When chancellor George Osborne took to Twitter before delivering his third annual Budget to parliament, the response was lukewarm at best. The same can be said of the reaction to his latest package of measures to balance the books while kickstarting the economy.
Osborne's Budget for "people who want to work hard and get on" delivers some small tax cuts for individuals and businesses, but will continue to squeeze the public sector by cutting the budgets of most government departments and maintaining the cap on public sector pay. Here, we take a look at some of the changes that are likely to affect you...
One of the biggest tax breaks in the Budget is the Employment Allowance, which gives all British businesses £2,000 off their National Insurance contributions - the levy employers pay towards benefits and pensions for their employees.
The move is designed to create more job opportunities, particularly at small firms and startups, by making it easier and cheaper for employers to take on new people.
Combined with other measures to boost the economy, there are expected to be 600,000 more jobs this year than last year. Industries that stand to gain from this year's Budget include construction, which has been allocated £15 billion for infrastructure projects by 2020, and shale gas projects, for which tax allowances have been made, so expect more opportunities in these sectors.
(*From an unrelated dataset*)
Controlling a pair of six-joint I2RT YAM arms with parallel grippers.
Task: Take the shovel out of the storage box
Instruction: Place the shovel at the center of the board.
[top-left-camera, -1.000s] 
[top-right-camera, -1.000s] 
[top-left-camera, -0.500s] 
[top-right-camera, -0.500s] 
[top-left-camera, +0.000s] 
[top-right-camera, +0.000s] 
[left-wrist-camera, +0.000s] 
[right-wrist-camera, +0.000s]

Good news for most graduates is that the chancellor will take a little less income tax from your pay packet each month. The Budget brings forward a planned rise in the personal allowance - the amount you can earn before paying income tax - to April 2014.
From next April, the amount earned before income tax is paid will be £10,000 - instead of £8,105 in the current tax year and £9,440 in the 2013-14 tax year. The move will take over 250,000 low earners out of the tax system and benefit a further 24 million people on salaries under £41,865.
In practical terms, this means if you start a graduate job on a salary of £25,000, you'll be £280 better off a year from next April than you would be today. National Insurance contributions for employees will remain at 12 per cent on earnings above £7,605.
Whether you have your own car or regularly take public transport to and from university, you should be pleased to hear that the 3p rise in fuel duty, which was due to come into force this September, has been scrapped.
Fuel duty has been frozen at 57.95p per litre since March 2011. This means over 40 per cent of the price you pay at the pump is fuel duty and, with the addition of VAT, almost 60 per cent of fuel costs go directly to the government. Higher fuel duties would have made driving more expensive and could have pushed up the cost of public transport and seriously harmed the economy. Pressure remains on the government to cut the fuel duty.
The cost of going to the pub could rise or fall depending on your drinking habits. If you're a beer drinker, it's good news: a planned 3p rise in beer duty has been scrapped in favour of a 1p price cut, and the alcohol duty escalator - an annual price increase of 2 per cent on top of inflation (currently 2.8 per cent) - has been abolished on beer.
The difference it'll make to your pocket is small change. If you drink 12 pints of beer a week, you'll be £5.55 better off in 2013/14 than you were last year - enough for an extra pint or a kebab on the way home. But it'll make a big difference to Britain's breweries and pubs, which have struggled during the economic downturn, by helping them to grow and create jobs.
If your preferred tipple is wine or mixed drinks, the Budget will make your nights out more expensive. The alcohol duty escalator will remain in place on wine and spirits, meaning a year-on-year duty increase of almost 5 per cent will hit consumers and the industry. If you drink three bottles of wine a week it'll cost you £14.60 more this year than it did last year, and if you consume 12 mixed drinks a week it'll cost you £17.59 more than last year.